FreeInference Deployment

Cloudflare + Nginx + FastAPI (current)

Traffic flows through three layers before reaching the application:

Client ──▶ Cloudflare ──▶ Nginx (:443) ──▶ FastAPI (:8080)
                                      └──▶ Frontend (:3001)

Layer	Role
Cloudflare	CDN, DDoS protection, edge SSL termination. SSL/TLS mode set to Full (strict) so Cloudflare verifies the origin certificate. `CF-Connecting-IP` header carries the real client IP.
Nginx	TLS termination (Let’s Encrypt cert), path-based routing (`/v1/`, `/auth/`, `/user/`, `/admin/` → FastAPI; everything else → frontend), request body limits (`client_max_body_size`), WebSocket upgrade.
FastAPI	API logic — request authentication, model routing, rate limiting, backpressure, Qdrant proxy, and observability. Listens on `127.0.0.1:8080`.
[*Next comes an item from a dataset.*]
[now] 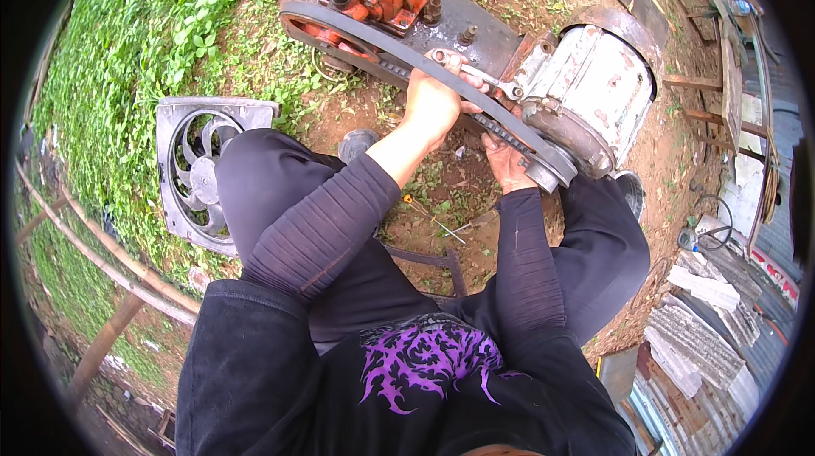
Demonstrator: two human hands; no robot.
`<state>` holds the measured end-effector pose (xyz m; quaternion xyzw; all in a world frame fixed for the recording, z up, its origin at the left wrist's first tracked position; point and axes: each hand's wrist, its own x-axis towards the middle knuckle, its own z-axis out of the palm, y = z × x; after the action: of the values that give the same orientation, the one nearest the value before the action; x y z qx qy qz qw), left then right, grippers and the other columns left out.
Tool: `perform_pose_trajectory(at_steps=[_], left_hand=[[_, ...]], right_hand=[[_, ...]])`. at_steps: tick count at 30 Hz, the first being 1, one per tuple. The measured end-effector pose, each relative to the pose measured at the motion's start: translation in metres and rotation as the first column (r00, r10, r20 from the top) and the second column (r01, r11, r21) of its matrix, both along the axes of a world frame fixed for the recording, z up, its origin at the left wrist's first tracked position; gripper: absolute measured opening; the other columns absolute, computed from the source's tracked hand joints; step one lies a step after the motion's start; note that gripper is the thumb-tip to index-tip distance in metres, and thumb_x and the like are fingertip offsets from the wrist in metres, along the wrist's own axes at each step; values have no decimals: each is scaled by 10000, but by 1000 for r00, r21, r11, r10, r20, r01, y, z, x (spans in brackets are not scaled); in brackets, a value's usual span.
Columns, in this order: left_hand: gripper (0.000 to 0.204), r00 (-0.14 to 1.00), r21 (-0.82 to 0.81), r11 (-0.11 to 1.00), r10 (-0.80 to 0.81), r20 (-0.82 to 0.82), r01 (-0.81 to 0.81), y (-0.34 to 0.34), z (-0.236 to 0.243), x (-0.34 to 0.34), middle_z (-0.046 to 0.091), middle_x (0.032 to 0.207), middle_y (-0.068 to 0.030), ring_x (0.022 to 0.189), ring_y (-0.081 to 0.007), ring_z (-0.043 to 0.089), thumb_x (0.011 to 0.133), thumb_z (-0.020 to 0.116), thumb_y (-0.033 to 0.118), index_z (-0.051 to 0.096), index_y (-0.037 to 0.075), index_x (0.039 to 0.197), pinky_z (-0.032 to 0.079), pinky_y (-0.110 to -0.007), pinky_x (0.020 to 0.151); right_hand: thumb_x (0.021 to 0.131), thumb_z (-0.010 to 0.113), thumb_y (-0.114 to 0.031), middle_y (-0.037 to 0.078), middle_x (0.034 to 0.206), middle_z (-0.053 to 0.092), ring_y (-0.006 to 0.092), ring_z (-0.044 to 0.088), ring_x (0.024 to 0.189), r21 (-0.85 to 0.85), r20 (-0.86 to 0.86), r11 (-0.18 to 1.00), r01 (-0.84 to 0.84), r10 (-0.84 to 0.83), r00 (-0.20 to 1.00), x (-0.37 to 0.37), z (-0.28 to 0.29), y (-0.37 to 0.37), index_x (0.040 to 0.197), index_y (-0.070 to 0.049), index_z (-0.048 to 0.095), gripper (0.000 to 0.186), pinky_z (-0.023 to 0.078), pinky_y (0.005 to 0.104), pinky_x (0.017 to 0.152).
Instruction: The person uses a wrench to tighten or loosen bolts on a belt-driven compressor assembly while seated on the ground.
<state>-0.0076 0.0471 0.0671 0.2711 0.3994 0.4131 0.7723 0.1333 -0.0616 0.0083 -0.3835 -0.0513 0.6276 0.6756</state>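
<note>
Head view: right hand (508,163) half-hidden under belt (475,91), perhaps gripping it.

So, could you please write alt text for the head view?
A squatting person's left hand holds a wrench over a drive belt; the right hand grips the belt near a grey motor. A fan shroud lies on grass.

This is an outdoor yard used as a rough repair spot: bare dirt and green weeds (127,40), a belt-driven machine (458,40) set on the ground, a discarded fan shroud (199,171), and what look like stacked corrugated sheets (705,329).
</note>
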Motion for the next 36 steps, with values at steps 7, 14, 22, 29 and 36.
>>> perform_pose_trajectory(at_steps=[7, 14, 22, 29, 36], left_hand=[[192, 995, 7, 999, -43, -90, 44, 17, 0, 15, 623, 768, -107, 715, -222, 688, 1025, 466, 191, 480, 7, 1078, 589, -311, 589], [227, 983, -30, 998, -66, -173, 62, 30, 0, 25, 596, 732, -85, 644, -180, 660, 1019, 472, 182, 531, -37, 1016, 566, -255, 492], [243, 948, 9, 985, -165, -272, 174, 40, -2, 27, 529, 674, -53, 582, -149, 592, 1016, 480, 180, 514, -59, 985, 486, -256, 427], [245, 896, 118, 953, -215, -389, 280, 55, -5, 33, 516, 655, -46, 551, -140, 568, 1011, 475, 167, 525, -70, 970, 474, -268, 429], [272, 729, 237, 882, -159, -666, 408, 63, -2, 44, 534, 585, -36, 515, -150, 555, 997, 502, 208, 588, -31, 901, 420, -311, 429]], right_hand=[[945, 579, -124, 7, 902, 593, 84, 467, 687, -66, -73, 993, 99, -104, 992, 3, -9, -3, 1113, -120, 551, 170, 367, 258, 554], [970, 542, -320, -17, 849, 600, 81, 437, 637, -11, -58, 998, 69, -70, 996, 3, -14, -7, 1194, -116, 560, 303, 371, 254, 570], [935, 615, -61, -18, 726, 452, 91, 435, 628, -152, -63, 973, 171, -182, 981, -12, 36, 3, 911, -130, 520, 120, 361, 269, 525], [937, 619, -63, -38, 703, 432, 72, 423, 623, -111, -67, 983, 147, -155, 986, -9, 27, -1, 895, -144, 513, 140, 353, 266, 525], [953, 617, -125, -27, 688, 430, 90, 412, 628, -62, -93, 992, 107, -113, 989, -6, 26, -2, 868, -115, 525, 126, 353, 268, 550]])
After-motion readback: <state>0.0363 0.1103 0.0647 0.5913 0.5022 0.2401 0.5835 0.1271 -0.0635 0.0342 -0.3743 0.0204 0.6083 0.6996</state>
Docker Compose manages all services (backend, frontend, PostgreSQL, Prometheus, Alertmanager, alert-logger, Grafana) with automatic restarts via restart: unless-stopped.

Deployment

All services are defined in infrastructure/docker/docker-compose.yml. From the project root:

cp .env.example .env   # Configure secrets
make up                # Start all services
make ps                # Verify health

Nginx runs on the host (not containerized) for SSL termination. See Deployment for the full guide.

Runtime Operations

Restart: make restart or make restart s=backend
Follow logs: make logs or make logs s=backend
Health check: curl https://freeinference.org/health
List registered models: curl https://freeinference.org/v1/models | jq

Why Nginx Is Back

Nginx was briefly removed (see Legacy section below) when FreeInference was API-only and Cloudflare handled all edge concerns. It was re-introduced when we added:

Frontend: The Next.js web UI runs on port 3001 and needs to share the freeinference.org domain with the API. Path-based routing (/v1/* → backend, /* → frontend) is a natural fit for Nginx.
Body size limits: Qdrant vector upserts can be large. Nginx’s client_max_body_size gives a clear, configurable gate before traffic hits FastAPI.
WebSocket upgrade: Nginx handles the Upgrade / Connection headers cleanly for SSE and WebSocket-based streaming.

Legacy Architectures

FastAPI direct (v3, abandoned)

We previously served OpenRouter-compatible traffic directly through FastAPI listening on port 80, without Nginx. This was simpler but could not support frontend co-hosting or fine-grained body size limits. Once the frontend was added, we moved back to Nginx.

Nginx (v2, abandoned)

We briefly fronted FastAPI (running on port 8080) with vanilla Nginx that exposed http://freeinference.org on port 80 and terminated TLS for the public endpoint. Once Cloudflare took over edge SSL duties, the extra hop mostly added deployment and observability complexity without material benefit, so the setup was removed.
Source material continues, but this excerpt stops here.